Пожав плечами, девушка изобразила мину безразличия.
— Не знаю, я не спрашивала. Какой-то важный молодой человек со свитой. Мне он не представился. — Она улыбнулась. — Я просто увидела, как все заполошно бросились вас искать, и подумала, что вы захотите знать.
Несмотря на разыгравшееся любопытство, в этот момент Иоанн вдруг подумал совсем о другом. Глядя снизу вверх на стоящую над ним девушку, он видел улыбающееся лицо, просматривающуюся сквозь ткань линию бедер и бугорки выступающей груди. Неожиданно ему захотелось стащить с нее рубаху и уложить ее прямо здесь, на прокаленном солнцем камне, стиснуть в ладонях ее маленькие затвердевшие соски, впиться поцелуем в эти смеющиеся губы. Он зажмурился, прогоняя видение, и подумал: «Почему, почему после той ночи у нас с ней больше ничего не было?» Спросил — и сам же себе ответил: «Она не оставалась, а я не настаивал. Почему?»

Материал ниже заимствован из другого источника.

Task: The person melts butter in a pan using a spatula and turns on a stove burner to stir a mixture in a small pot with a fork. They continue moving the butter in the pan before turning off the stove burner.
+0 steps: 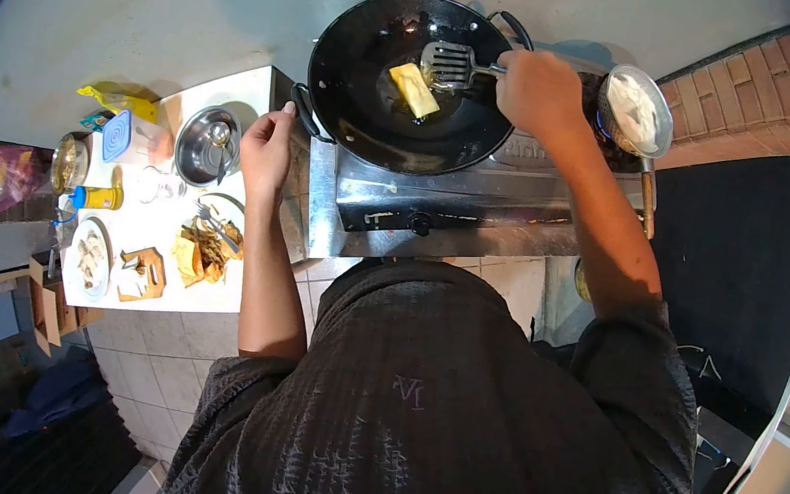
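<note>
My right hand grips the handle of a slotted metal spatula, reaching in over the right side of a black wok. The spatula's head lies inside the wok, right at the edge of a folded yellow slab of food that looks like egg or a pancake. Oil glistens around the slab. Beside the wok's left handle, my left hand is closed, thumb against the curled fingers, with nothing showing in it.
Under the wok stands a metal gas stove. To its right, a pan of white food sits over a flame. The white table at left carries a steel bowl, a plate of fried food, a yellow jar and a lidded tub.
</note>
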### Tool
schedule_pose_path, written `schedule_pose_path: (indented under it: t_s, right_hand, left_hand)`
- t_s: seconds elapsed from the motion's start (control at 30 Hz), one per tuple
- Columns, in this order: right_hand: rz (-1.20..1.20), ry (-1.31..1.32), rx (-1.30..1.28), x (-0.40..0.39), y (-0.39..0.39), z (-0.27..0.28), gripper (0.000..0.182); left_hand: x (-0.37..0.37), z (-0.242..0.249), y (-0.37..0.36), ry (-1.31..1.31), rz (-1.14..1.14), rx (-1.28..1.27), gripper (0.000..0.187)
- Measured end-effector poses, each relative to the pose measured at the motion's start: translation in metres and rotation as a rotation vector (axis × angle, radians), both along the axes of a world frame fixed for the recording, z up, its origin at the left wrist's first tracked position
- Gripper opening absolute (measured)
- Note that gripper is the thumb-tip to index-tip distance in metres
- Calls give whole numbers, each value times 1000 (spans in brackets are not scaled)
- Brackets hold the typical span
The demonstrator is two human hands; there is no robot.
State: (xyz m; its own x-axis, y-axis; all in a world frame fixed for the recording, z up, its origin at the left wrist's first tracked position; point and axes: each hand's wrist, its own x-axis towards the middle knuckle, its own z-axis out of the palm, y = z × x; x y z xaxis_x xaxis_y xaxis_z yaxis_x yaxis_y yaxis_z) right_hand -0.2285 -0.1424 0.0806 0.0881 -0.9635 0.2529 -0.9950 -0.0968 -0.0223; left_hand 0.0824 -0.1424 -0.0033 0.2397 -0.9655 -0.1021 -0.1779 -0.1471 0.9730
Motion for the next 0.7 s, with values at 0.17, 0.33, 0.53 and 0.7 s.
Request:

Он поднялся, все еще под впечатлением видения, и в тот момент, когда его глаза вновь встретил ее глаза, они были уже другими. В зеленой глубине на миг промелькнуло понимающее удовлетворение, и, нагнувшись к самому уху, Зара прошептала:
— Хочешь, я приду сегодня ночью?
Иоанн вздрогнул: господи, они все читают меня как открытую книгу! Он покраснел, и на какое-то мгновение ему захотелось сделать непонимающее лицо и сказать какую-нибудь глупость вроде: «Не знаю, если захочешь…» Но цезарь не любил и не умел врать самому себе: он хотел эту женщину, хотел, чтобы она пришла! Еще не успели всплыть правильные слова, а его губы уже произнесли с подкупающей простотой:
— Да!
Все остальное ей сказали его глаза, и она, улыбнувшись ему еще раз, развернулась и, грациозно спрыгнув с валуна на тропу, в одно мгновение исчезла за поворотом.